Task to complete: Show me every line in the listing that has the word "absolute".

BEGIN Stored data

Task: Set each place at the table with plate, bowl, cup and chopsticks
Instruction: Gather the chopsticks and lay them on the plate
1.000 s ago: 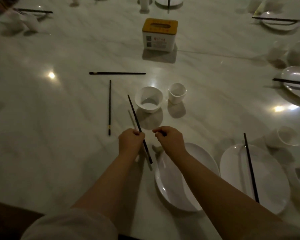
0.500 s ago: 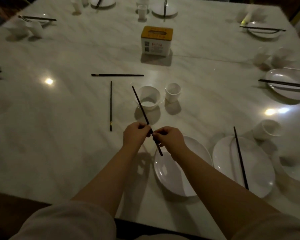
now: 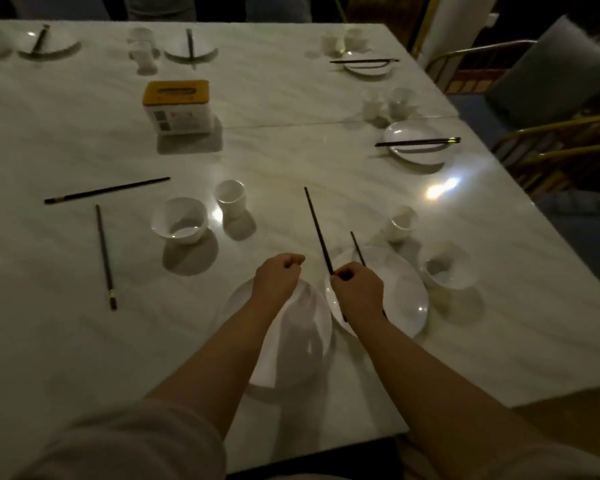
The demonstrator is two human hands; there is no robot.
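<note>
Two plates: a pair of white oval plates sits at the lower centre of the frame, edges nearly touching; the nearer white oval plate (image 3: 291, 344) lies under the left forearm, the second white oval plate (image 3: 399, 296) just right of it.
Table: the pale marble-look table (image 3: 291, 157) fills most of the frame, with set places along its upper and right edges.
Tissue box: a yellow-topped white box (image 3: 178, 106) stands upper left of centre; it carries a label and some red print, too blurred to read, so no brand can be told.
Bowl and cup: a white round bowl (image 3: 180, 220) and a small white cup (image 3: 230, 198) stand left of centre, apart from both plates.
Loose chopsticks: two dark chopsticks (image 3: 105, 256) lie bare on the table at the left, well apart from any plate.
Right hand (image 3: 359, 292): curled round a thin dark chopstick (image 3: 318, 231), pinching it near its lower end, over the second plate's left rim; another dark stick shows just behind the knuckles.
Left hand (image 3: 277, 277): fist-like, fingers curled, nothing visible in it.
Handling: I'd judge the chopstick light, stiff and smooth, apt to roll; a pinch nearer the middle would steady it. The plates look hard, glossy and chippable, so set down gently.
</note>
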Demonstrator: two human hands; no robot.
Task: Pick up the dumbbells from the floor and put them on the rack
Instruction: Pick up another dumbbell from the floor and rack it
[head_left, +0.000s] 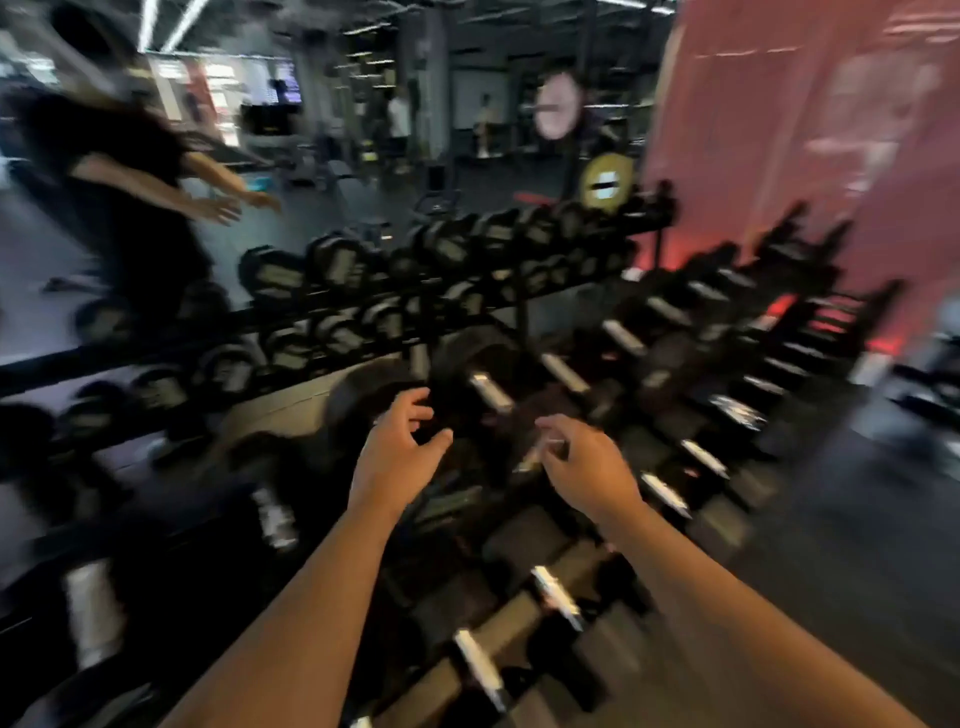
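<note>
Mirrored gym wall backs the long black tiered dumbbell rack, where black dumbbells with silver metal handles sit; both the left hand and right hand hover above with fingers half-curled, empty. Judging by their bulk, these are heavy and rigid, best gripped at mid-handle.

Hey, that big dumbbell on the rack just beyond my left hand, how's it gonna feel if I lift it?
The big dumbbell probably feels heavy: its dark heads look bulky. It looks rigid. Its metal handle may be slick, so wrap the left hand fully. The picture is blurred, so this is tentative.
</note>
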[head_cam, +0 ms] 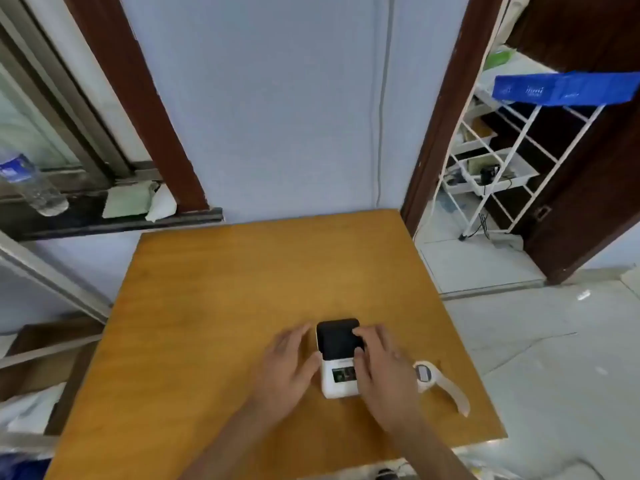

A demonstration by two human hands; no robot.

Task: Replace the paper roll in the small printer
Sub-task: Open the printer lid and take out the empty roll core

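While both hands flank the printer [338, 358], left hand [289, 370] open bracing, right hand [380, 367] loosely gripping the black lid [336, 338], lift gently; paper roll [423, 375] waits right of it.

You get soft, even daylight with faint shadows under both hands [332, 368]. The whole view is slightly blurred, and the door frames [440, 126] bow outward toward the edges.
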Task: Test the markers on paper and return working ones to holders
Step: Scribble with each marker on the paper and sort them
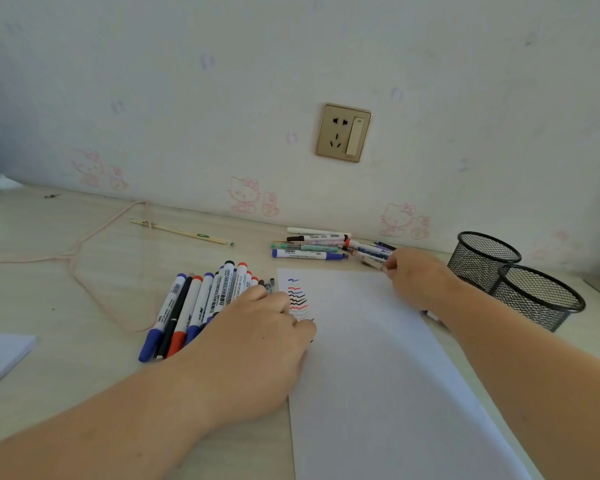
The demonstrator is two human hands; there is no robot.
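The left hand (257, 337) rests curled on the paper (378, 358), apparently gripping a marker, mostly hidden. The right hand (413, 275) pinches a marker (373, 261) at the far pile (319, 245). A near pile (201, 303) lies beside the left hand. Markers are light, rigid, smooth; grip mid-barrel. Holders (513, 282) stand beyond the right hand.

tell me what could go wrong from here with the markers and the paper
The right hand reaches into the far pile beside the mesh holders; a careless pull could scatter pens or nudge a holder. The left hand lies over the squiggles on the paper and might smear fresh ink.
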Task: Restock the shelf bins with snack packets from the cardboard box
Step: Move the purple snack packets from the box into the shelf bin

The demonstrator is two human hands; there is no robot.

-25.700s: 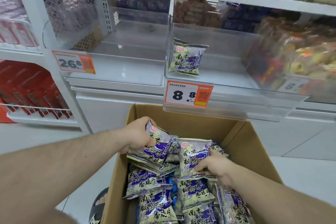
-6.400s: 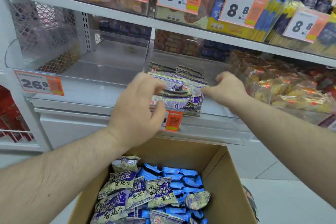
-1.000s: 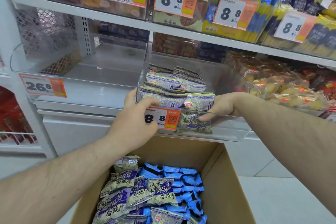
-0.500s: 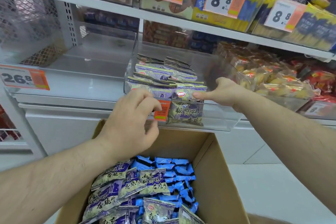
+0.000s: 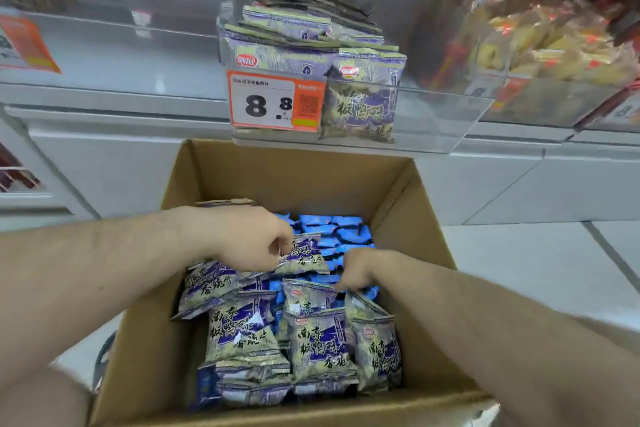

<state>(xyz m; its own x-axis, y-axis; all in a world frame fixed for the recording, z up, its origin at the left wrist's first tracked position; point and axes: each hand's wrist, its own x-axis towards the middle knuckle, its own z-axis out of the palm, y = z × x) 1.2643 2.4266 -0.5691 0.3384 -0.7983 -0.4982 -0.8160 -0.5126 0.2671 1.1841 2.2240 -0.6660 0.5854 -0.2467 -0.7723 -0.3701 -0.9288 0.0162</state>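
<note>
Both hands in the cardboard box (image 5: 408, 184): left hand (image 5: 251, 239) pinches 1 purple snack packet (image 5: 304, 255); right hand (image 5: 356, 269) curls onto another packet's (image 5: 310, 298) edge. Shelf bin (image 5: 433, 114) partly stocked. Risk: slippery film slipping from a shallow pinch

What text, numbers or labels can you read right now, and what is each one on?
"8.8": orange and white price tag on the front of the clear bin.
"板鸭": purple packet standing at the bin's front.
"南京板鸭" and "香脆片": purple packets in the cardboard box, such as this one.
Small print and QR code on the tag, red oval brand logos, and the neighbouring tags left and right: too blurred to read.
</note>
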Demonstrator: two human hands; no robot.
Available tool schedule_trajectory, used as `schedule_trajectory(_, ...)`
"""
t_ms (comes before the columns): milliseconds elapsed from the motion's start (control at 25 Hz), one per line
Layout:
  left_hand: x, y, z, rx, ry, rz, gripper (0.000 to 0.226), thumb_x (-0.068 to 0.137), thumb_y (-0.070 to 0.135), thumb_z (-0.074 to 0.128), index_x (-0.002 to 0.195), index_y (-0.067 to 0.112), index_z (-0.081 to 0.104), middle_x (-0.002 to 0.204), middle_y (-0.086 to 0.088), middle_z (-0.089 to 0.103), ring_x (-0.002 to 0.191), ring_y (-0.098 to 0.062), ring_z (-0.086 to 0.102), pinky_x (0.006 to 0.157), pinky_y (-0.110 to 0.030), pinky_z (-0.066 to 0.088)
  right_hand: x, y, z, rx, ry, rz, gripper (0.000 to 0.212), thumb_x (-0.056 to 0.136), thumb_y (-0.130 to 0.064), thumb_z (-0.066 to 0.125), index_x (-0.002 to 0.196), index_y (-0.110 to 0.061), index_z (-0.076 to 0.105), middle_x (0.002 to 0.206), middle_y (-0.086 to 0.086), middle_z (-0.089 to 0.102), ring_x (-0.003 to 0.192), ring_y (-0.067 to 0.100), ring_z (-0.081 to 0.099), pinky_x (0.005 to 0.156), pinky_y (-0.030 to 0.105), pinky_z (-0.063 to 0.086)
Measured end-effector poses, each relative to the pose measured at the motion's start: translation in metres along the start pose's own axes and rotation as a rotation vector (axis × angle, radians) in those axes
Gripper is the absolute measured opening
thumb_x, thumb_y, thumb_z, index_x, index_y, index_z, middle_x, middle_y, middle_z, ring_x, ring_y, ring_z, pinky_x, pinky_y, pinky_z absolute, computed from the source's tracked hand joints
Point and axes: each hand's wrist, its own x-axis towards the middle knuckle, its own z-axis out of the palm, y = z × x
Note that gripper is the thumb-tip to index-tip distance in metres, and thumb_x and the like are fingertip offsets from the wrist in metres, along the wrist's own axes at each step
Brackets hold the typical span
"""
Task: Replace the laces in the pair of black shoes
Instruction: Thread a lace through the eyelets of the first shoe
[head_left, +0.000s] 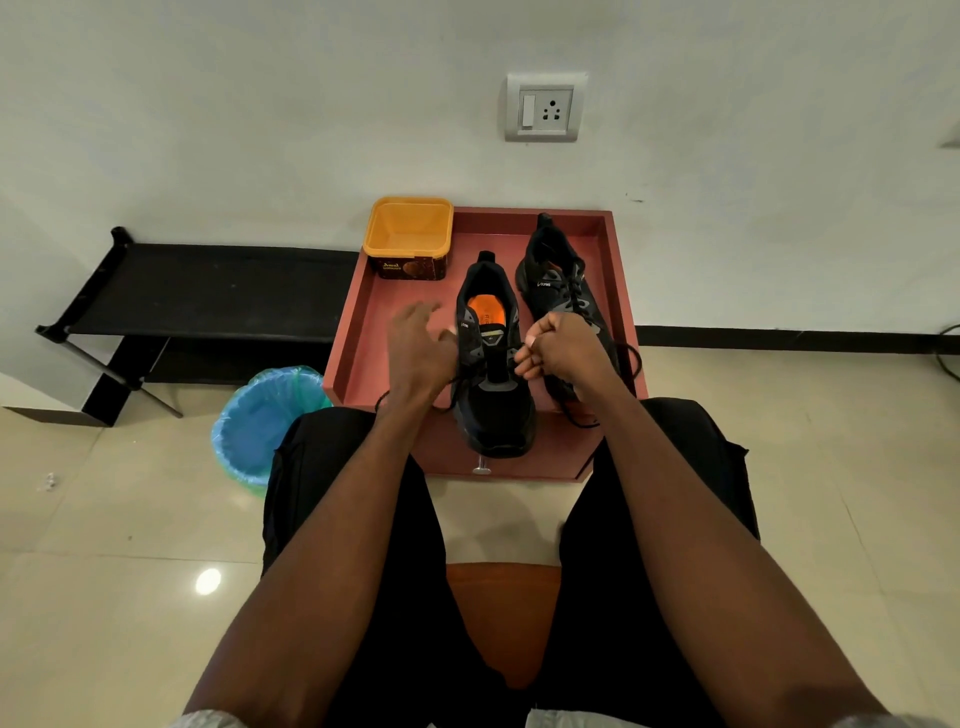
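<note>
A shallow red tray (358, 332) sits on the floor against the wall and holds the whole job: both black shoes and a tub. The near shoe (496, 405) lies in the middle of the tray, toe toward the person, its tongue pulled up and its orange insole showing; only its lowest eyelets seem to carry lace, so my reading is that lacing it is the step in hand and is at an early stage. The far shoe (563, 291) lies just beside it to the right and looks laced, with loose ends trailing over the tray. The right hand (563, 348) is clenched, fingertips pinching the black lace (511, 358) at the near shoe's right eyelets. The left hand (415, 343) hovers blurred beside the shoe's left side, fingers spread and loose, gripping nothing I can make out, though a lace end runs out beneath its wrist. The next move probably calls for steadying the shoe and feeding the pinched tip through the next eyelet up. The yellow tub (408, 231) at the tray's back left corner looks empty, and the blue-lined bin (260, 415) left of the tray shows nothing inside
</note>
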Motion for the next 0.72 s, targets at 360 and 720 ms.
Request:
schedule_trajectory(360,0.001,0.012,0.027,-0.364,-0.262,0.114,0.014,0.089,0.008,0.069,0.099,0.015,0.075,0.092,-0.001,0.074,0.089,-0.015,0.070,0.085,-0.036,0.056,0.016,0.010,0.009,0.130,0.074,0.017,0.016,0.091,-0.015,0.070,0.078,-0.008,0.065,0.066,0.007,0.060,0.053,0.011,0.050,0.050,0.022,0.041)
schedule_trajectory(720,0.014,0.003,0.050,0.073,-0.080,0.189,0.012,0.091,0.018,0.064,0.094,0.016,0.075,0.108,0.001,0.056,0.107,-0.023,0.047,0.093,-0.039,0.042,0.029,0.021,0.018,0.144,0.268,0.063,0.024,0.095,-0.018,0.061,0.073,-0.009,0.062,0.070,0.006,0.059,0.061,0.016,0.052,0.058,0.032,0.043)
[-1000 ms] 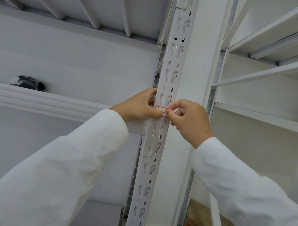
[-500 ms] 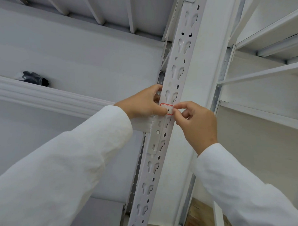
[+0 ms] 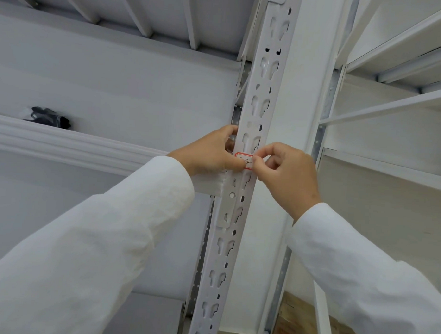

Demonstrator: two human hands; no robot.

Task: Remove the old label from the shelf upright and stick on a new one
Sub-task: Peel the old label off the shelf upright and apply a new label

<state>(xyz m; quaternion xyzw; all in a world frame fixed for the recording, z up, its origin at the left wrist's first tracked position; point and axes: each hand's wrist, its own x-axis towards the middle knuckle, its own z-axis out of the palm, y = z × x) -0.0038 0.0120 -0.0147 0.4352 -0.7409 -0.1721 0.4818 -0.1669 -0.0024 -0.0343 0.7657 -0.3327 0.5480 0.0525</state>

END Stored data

Answer area:
Gripper is the absolute measured opening
thumb_x, thumb_y, thumb_z, index_x, index_y, index_z, middle_x, middle_y, middle_z, ring_x, ring_y, ring_z, pinky_x, pinky_y, pinky_z absolute, computed from the source's tracked hand joints

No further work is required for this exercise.